Your thoughts are greatly appreciated

Best,

Max

briantist · May 28, 2022, 3:41pm

@maxfishman

I guess it’s what actually you mean by “a delay”. There are three possible definitions in London:

A variance from the published timetables - not matching up to the pre-published data in https://tfl.gov.uk/tfl/syndication/feeds/journey-planner-timetables.zip
When a bus slips from the published intervals - when the public timetable says something like “every 3-5 minutes”;
When the countdown display at a bus stop shows a time due and the bus actually takes longer to arrive.

Personally I think I get wound by the third type.

Whilst the first data set is probably the one that TfL would use against one of the contractors, it actually hard to match up the live data against the timetables as is up the the bus service contractors to manage their own fleets and can move buses (using their registration place as an index) against any service they have to provide.

The second one is actually hard to do as well as the “published intervals” are generally shown only AT bus stops, but can be inferred from the timetables as I’ve done here…

To do the third one you might find out something useful - where on the road network you find unplanned (un-timetabled) bus delays.

It’s quite possible to grab the whole of the bus network using a loop though https://api.tfl.gov.uk/Line/_____/Route to get all the bus routes and then seeing on a minute-by-minute basis which stop predictions have changed - the prediction data is a time not the “2 mins” on the display - so watching for changes to predictions should shake out changes that are delays.

There used to be a http digest http://countdown.api.tfl.gov.uk/interfaces/ura/stream_V1 but that’s no longer something you can sign up for.

briantist · May 28, 2022, 3:46pm

Sorry the endpoint is https://api.tfl.gov.uk/Line/{ids}/Arrivals see APIs: Details - Transport for London - API

maxfishman · June 6, 2022, 10:50am

Thank you very much for the detailed explanation.

I have a question regarding the pre-published timetable you attached. Is there a way to request an updated version of that timetable, as I noticed that one is for May 30th. Also, what is the difference between the pre-published timetables and the ones I can get from the TFL API (https://api.tfl.gov.uk/Line/{id}/Timetable/{fromStopPointId})?

Regarding delay strategies, I also agree that the third option is the most interesting.

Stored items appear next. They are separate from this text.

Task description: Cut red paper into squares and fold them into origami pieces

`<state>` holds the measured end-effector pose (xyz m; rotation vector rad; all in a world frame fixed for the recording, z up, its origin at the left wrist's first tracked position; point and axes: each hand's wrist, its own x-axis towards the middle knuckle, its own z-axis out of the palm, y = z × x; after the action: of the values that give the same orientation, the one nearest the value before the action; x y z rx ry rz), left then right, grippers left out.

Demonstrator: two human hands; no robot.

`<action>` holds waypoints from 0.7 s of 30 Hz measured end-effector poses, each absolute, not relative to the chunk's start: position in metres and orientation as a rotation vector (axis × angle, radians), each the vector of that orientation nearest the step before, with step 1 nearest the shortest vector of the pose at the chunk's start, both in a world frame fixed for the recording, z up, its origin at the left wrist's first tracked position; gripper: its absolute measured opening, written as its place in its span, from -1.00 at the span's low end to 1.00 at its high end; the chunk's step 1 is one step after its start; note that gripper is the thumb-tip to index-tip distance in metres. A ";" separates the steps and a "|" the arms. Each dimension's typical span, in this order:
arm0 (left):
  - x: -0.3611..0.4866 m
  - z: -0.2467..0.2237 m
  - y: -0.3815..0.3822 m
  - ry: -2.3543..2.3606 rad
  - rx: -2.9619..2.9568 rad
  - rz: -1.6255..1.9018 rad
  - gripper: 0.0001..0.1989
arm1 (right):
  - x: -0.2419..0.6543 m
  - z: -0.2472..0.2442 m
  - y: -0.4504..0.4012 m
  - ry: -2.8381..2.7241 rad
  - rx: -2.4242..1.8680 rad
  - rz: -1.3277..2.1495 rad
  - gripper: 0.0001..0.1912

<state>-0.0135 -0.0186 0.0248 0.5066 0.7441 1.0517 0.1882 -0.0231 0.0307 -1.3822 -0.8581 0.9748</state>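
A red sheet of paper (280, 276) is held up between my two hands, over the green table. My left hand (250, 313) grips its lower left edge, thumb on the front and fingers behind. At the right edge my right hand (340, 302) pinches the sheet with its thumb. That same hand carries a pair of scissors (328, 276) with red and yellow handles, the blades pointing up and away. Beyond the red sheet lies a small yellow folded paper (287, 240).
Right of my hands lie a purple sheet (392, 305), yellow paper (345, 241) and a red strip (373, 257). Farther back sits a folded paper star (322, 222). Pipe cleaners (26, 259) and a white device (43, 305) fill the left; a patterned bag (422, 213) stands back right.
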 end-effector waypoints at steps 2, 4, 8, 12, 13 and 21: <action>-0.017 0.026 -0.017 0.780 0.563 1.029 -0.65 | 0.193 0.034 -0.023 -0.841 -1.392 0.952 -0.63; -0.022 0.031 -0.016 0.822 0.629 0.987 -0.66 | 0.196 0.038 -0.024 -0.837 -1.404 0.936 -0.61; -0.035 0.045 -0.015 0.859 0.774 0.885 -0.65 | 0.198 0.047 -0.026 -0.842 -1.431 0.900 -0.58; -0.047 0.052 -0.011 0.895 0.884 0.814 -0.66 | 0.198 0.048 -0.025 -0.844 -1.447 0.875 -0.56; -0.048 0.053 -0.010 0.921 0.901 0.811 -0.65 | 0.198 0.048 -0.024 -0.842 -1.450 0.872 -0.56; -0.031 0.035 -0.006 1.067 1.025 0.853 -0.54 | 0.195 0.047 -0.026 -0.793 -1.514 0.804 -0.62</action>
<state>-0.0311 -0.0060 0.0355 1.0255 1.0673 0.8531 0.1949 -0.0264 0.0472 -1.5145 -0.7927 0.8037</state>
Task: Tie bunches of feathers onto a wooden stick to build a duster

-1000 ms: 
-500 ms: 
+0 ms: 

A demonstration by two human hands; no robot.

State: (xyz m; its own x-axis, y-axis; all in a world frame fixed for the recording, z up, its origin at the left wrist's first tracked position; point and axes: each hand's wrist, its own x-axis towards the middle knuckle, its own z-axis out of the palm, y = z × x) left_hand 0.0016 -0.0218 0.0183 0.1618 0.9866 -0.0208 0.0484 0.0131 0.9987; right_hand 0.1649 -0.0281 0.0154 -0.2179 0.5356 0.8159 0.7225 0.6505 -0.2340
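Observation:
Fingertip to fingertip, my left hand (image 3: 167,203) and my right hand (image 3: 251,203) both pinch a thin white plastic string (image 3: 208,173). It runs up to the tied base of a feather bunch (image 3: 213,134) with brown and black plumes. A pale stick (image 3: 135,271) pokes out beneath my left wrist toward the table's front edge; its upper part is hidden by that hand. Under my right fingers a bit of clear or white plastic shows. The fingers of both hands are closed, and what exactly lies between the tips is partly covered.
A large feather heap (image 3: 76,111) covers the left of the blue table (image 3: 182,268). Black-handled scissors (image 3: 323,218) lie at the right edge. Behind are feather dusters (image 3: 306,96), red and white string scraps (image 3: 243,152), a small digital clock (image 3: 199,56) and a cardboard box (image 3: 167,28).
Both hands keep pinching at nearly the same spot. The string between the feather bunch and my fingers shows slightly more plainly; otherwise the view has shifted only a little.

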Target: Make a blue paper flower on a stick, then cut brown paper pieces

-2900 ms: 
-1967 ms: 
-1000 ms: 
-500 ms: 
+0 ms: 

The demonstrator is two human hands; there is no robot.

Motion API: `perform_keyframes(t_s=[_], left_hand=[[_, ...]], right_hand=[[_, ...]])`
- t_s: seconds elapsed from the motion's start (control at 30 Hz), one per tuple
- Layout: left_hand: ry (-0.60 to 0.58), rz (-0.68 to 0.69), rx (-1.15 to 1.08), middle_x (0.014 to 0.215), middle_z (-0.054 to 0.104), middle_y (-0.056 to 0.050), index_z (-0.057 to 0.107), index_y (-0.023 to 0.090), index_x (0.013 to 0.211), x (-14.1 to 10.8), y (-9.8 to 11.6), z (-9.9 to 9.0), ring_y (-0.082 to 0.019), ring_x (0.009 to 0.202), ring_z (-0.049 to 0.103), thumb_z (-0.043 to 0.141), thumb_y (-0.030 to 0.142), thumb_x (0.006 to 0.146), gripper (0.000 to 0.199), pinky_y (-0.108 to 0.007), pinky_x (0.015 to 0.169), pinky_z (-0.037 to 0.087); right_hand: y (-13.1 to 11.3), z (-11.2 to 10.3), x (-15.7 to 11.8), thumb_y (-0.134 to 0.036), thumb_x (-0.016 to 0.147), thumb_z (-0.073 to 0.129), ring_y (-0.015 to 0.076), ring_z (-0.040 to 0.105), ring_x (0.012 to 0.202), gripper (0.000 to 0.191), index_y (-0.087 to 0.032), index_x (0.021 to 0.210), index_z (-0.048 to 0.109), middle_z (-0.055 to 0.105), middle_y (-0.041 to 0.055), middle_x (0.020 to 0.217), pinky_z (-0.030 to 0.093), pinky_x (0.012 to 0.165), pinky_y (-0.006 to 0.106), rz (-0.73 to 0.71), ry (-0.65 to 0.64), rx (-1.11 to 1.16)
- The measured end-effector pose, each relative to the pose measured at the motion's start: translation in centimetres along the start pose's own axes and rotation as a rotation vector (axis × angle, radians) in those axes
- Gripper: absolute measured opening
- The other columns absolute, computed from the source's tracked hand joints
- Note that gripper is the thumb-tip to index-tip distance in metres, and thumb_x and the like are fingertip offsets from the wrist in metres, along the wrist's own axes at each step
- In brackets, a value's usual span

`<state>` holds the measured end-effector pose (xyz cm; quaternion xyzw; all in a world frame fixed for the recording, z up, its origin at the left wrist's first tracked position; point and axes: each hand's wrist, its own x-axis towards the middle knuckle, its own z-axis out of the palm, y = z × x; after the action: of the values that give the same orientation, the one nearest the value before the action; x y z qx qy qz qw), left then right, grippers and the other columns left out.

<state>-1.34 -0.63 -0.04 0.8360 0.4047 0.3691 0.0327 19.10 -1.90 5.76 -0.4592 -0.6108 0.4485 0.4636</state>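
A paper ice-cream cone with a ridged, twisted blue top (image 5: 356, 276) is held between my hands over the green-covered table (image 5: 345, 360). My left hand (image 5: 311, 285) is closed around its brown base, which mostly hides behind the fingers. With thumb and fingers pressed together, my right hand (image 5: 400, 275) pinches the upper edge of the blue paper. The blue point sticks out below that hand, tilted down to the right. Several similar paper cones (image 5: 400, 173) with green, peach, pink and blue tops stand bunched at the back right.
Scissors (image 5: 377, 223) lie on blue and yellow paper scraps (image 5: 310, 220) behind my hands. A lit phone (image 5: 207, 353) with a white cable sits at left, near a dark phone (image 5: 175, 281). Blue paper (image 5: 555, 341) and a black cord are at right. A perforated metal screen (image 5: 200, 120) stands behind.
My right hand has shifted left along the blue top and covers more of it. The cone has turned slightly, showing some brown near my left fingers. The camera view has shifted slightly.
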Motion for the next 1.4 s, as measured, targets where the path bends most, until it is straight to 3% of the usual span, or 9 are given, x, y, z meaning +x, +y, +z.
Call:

Just to clarify, I would ping the TFL arrivals API at a consistent rate to get a series of ETAs, and then if the ETAs don’t decrease as they normally do or increase as time passes, then I could deduce a delay?

Finally, I was wondering if there was a way to check when the bus actually arrives at a station. With arrival predictions, I just assume that the timestamp of the final prediction within the set of predictions ids is the actual arrival time. In other words, when the predictions of a specific bus at a specific station end is the actual arrival time. However, I’m not sure if this is an appropriate assumption.

Thanks again.

mjcarchive · June 6, 2022, 4:54pm

@maxfishman
I am not clear which pre-published timetables you are referring to, the ones in the zip file (which are complete timetables) or the stop-specific timetables (as for 11 and 23 in Brian’s post) which only give approximate frequencies for high frequency periods of operation and are best thought of as summaries. Nor whether the ones you get from the API are complete or summary.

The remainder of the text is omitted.